From the reproductive system: rarely - retrograde ejaculation.

From the digestive system: rarely - nausea, vomiting, diarrhea, constipation.

Allergic reactions: In rare cases - skin rash, itching, angioedema (including angioedema..).

From the respiratory system: rarely - rhinitis.

From the side of view: very rarely - blurred vision; in rare cases - intraoperative instability iris (narrow pupil syndrome) during cataract surgery patients, which increases the risk of complications during and after surgery.

Overdose of Glancin

There were no cases of acute drug overdose.

Symptoms: theoretically possible occurrence of severe hypotension and compensatory tachycardia.

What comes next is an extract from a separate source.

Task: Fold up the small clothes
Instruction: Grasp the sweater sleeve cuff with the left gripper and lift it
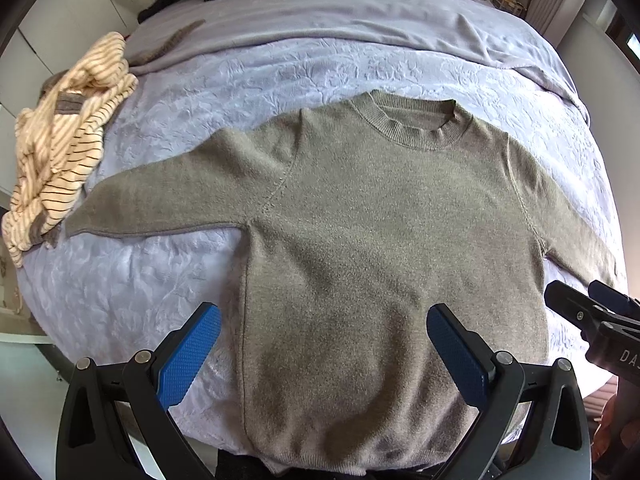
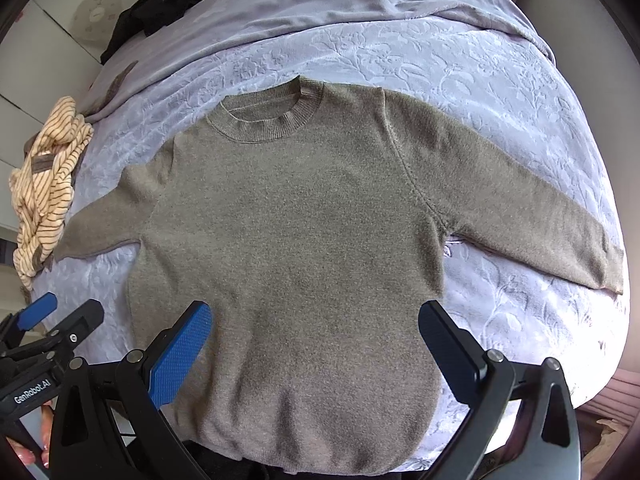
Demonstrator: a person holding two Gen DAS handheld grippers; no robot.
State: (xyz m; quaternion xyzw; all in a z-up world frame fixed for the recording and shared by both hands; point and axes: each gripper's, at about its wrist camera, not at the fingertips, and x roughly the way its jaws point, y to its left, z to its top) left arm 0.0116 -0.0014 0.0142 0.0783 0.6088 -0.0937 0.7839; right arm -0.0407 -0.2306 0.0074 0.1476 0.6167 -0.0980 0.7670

Treatment: symptomatic - giving the horizontal position of the patient, if necessary - introduction obemozameschayuschih solutions or vasoconstrictor drugs. To prevent further absorption of tamsulosin may gastric lavage, the appointment of activated charcoal or osmotic laxative. It is necessary to monitor renal function. It is unlikely that dialysis would be effective, since Tamsulosin is in active connection with plasma proteins.

Interaction

In an application with cimetidine was a slight increase in tamsulosin concentrations in plasma, with furosemide - decreased concentration, but it does not require a change in dose of tamsulosin, since the concentration of the drug remains within the normal range.

Diclofenac and warfarin may slightly increase the elimination rate of tamsulosin.

The simultaneous use of tamsulosin with other α1-adrenoceptor antagonists can cause a reduction in blood pressure.

When concomitantly with atenolol, enalapril, nifedipine drug interaction was found.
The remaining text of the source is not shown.